Silly she certainly was; but this affected silliness, superimposed on the genuine article, was almost more than I could bear.
“What do you mean?” I said stiffly. “Careful about what?”
“About what? Why, about Sarah, of course. About your daughter. That’s why I came trotting round like this, in such a mad little hurry, to get here before she and my son started on their little trip. You see, my dream was about Sarah and their little trip. It was a terrible dream, shall I tell you what it was?”
“No!”
I think we all three spoke at once. Sarah and Mervyn had moved close together on the sofa. I could see that Mervyn was trembling.
“Stop it, Mother!” he said hoarsely. “Please stop it, you’re frightening Sarah!”

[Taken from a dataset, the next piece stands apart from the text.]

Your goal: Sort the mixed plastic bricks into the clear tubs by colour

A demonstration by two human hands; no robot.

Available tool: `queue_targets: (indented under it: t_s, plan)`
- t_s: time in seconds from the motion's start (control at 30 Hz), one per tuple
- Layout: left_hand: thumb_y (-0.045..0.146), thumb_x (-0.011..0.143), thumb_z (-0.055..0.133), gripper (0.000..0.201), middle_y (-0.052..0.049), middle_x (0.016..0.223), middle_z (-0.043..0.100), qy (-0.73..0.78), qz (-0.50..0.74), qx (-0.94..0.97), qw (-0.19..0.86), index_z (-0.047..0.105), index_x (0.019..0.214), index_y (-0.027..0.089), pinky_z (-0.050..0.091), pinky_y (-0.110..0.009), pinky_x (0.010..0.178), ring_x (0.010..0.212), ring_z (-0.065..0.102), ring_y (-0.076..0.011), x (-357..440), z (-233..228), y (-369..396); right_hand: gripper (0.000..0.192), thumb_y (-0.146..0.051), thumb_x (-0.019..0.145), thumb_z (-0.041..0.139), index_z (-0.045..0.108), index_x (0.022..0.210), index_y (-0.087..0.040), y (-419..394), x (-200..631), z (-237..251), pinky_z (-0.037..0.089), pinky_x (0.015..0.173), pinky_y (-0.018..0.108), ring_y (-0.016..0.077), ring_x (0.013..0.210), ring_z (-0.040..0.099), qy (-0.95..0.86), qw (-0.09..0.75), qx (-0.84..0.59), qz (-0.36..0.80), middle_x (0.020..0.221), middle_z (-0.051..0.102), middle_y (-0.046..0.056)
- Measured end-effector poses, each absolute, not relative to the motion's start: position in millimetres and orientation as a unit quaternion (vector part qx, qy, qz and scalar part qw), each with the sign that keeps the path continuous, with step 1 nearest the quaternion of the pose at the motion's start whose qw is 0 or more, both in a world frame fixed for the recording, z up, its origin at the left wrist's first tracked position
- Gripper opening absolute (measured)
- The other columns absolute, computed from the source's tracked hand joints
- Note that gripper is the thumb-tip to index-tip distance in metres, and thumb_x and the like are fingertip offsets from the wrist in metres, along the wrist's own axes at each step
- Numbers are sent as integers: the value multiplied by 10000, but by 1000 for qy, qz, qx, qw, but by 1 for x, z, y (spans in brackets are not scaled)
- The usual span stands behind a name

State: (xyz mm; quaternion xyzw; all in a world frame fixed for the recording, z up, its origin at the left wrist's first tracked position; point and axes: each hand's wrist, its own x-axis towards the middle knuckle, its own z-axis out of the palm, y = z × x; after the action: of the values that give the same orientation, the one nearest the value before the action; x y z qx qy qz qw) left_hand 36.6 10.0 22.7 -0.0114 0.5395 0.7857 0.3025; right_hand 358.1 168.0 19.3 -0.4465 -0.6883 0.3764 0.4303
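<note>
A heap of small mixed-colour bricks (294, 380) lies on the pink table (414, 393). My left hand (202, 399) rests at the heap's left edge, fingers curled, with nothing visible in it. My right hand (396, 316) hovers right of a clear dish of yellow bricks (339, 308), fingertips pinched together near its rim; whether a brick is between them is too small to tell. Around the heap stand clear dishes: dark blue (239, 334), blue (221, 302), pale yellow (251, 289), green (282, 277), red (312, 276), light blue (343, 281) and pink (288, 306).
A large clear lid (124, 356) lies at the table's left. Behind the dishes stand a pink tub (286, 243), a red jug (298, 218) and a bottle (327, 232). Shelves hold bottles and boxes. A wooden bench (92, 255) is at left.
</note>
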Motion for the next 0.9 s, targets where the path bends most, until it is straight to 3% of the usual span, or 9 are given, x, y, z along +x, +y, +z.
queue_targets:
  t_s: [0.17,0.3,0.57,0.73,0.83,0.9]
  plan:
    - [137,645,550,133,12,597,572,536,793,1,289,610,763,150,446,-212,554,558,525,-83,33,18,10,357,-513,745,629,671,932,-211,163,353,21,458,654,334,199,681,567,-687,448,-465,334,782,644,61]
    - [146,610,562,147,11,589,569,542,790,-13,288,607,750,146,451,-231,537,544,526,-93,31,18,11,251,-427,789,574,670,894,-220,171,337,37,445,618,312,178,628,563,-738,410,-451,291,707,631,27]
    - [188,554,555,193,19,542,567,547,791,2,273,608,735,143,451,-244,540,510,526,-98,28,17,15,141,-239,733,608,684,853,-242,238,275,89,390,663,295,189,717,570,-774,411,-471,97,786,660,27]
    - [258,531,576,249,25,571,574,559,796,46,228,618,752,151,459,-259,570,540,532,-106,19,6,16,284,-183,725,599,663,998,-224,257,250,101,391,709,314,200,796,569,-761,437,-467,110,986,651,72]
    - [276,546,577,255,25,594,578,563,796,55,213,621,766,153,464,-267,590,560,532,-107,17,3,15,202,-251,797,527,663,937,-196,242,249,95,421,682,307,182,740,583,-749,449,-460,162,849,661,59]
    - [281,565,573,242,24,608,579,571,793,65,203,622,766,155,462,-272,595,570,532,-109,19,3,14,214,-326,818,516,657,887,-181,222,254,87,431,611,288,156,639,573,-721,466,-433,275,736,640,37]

“Frightening her? But I don’t mean to do that. Of course I don’t. I only want her to be careful. That’s all.” She turned to me: “Don’t be frightened, Mrs Erskine. I didn’t dream that they’d have a car accident, or anything dreadful like that. I didn’t dream that dear Sarah would be hurt in any way; that would be too dreadful. I just dreamed that she turned into a doll. Wasn’t that funny?”—her eyes slid towards her son. “I dreamed, Mervyn, that you came back from your trip with a doll on the seat beside you, instead of Sarah.”
Mervyn was on his feet. In three strides he was across the room, he had his mother by the shoulders in a grip which—even from where I sat I could see it—whitened his knuckles.

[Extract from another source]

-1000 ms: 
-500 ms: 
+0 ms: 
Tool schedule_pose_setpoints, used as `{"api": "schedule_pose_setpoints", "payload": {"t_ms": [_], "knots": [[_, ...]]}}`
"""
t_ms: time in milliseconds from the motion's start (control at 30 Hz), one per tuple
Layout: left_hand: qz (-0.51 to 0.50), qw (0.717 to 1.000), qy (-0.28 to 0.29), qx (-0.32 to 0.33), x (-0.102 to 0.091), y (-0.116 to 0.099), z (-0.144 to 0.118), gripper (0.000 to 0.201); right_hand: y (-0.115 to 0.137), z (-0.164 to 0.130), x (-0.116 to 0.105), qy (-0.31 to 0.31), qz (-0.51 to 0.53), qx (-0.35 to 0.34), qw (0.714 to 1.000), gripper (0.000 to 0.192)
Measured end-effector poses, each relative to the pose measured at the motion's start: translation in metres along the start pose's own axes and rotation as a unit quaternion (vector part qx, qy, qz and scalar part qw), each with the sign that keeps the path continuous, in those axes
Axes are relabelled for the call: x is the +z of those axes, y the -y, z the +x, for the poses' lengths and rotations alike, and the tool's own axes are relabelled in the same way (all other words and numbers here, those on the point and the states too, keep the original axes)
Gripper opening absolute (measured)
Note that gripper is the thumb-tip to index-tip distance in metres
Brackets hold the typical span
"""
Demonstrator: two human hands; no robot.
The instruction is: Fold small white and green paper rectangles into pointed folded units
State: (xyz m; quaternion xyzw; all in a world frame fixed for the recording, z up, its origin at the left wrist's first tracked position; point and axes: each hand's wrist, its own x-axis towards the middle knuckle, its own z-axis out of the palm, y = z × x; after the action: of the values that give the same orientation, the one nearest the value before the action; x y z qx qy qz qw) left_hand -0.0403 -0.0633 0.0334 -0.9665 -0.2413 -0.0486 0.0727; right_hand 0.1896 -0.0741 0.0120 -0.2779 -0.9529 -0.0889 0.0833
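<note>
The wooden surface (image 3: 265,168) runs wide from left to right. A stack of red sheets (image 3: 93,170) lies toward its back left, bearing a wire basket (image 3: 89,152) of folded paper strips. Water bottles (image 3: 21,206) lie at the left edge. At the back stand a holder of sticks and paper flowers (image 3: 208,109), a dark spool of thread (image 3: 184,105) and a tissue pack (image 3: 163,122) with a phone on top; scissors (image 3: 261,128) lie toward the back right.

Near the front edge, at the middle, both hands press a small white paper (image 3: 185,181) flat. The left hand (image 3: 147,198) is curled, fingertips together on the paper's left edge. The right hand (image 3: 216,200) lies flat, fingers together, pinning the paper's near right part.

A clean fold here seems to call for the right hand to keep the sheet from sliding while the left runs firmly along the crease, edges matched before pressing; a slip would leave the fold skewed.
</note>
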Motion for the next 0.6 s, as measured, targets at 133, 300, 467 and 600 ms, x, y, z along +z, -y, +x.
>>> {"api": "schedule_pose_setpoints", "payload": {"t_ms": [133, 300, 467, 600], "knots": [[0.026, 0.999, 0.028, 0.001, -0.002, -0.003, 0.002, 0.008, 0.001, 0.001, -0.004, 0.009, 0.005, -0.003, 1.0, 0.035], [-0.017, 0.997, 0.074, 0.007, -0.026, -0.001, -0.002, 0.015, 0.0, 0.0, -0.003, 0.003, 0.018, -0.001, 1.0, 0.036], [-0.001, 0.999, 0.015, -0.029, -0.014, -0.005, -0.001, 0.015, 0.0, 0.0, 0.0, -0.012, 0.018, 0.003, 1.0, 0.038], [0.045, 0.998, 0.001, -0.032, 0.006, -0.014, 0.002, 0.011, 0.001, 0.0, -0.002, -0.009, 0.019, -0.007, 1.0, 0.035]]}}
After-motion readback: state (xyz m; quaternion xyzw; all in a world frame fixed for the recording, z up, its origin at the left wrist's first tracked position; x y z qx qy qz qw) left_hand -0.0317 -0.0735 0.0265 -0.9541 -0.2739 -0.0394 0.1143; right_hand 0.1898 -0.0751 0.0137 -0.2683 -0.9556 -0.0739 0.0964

“Stop it, Mother! STOP IT.”
His voice choked; and suddenly, to our utter consternation, he began to cry. Like ice melting under some science-fiction heat-ray, h
e collapsed sobbing to his knees beside Mrs Redmayne, and there he was, crying like a baby in his mother’s arms. And now the firm little white hands were patting his shoulder, just as they had patted Sarah’s, and with the same emptiness of meaning; an obsessional movement, involuntary, and sinister in its absence of intention.
I did not look at Sarah, so I cannot tell you what she was looking like, nor what she was thinking. I know what I was thinking: I was thinking, No one need know! I needn’t tell anyone, ever! Or if I do—if, for some reason, I am compelled to, then I shall make a funny story of it. Yes I shall. Funny. I can, I know I can. I’ll do what Peggy does, I’ll turn my troubles into a funny story before the neighbours can find out how it really was. I rehearsed the way Peggy would tell it: ‘My dear, you won’t believe it, but she had everybody in tears by the time she’d finished, she really did! But literally, in tears! And then, at that very moment, who should walk right into the middle of it but….’ Well, who? The cat? The milkman? Mervyn’s boss? Someone uproariously funny, anyway. Peggy is so amusing, you see, people expect it of her. It’s a marvellous protection, being so amusing, and if she can do it, so can I.
Mervyn and his mother were standing up now, side by side, facing us. He was in command of himself now. The tears had vanished from his white, strained face, and he looked tall, and strong, a sure protector to the little woman who leaned against him, tear-stained, trembling, and victorious.